El riesgo silencioso: ¿Puede una presión arterial de 140/90 causar un derrame cerebral?

La respuesta corta es sí. Una lectura de 140/90 mm Hg ya se clasifica como hipertensión en Etapa 2. Aunque muchas personas no presentan síntomas evidentes con estos niveles, el impacto interno en el organismo es continuo y potencialmente peligroso.

La presión arterial normal se sitúa por debajo de 120/80 mm Hg. Cuando los valores superan este límite de forma sostenida, la fuerza de la sangre comienza a debilitar y endurecer las paredes de las arterias en todo el cuerpo, incluyendo las del cerebro.
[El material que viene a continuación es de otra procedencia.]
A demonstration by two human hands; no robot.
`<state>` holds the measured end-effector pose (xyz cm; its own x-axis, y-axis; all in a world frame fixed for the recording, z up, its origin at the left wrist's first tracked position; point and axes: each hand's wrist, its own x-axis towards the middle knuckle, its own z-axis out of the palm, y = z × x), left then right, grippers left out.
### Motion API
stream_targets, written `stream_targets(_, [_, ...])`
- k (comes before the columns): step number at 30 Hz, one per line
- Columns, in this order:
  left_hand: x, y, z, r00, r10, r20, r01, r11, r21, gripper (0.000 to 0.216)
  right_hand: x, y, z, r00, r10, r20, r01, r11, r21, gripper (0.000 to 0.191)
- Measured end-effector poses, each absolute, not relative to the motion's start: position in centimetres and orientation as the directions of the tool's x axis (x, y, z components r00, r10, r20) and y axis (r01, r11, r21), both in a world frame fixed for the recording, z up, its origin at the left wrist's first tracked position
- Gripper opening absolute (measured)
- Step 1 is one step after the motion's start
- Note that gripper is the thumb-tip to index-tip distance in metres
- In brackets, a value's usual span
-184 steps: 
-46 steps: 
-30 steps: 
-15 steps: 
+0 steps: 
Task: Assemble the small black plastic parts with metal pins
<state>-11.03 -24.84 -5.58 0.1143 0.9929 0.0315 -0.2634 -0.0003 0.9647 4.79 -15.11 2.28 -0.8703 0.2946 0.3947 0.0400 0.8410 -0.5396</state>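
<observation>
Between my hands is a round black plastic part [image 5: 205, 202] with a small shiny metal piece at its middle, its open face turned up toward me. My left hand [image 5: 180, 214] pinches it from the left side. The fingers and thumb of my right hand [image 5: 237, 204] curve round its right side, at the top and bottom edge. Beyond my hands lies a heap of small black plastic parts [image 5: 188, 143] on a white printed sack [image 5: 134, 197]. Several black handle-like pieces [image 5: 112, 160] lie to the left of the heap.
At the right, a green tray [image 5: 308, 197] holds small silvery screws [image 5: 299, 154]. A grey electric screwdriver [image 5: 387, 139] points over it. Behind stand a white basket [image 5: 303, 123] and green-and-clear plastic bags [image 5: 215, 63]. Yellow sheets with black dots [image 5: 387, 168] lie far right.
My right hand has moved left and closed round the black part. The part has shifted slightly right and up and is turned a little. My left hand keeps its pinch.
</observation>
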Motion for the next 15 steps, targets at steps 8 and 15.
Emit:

Este desgaste crónico incrementa significativamente el riesgo de sufrir un accidente cerebrovascular (ACV) o derrame cerebral por dos vías principales:

Por un lado, el daño arterial facilita la acumulación de depósitos grasos, lo que puede obstruir el flujo sanguíneo o propiciar la formación de un coágulo que bloquee el paso de oxígeno al cerebro (derrame isquémico). Por otro lado, la tensión constante puede debilitar tanto un vaso sanguíneo que este termine por romperse, provocando una hemorragia cerebral (derrame hemorrágico).

Mantener un registro de 140/90 mm Hg es una señal de advertencia clara. Controlar la salud cardiovascular mediante cambios en el estilo de vida y, si es necesario, orientación médica, es el paso fundamental para proteger el cerebro y prevenir consecuencias graves.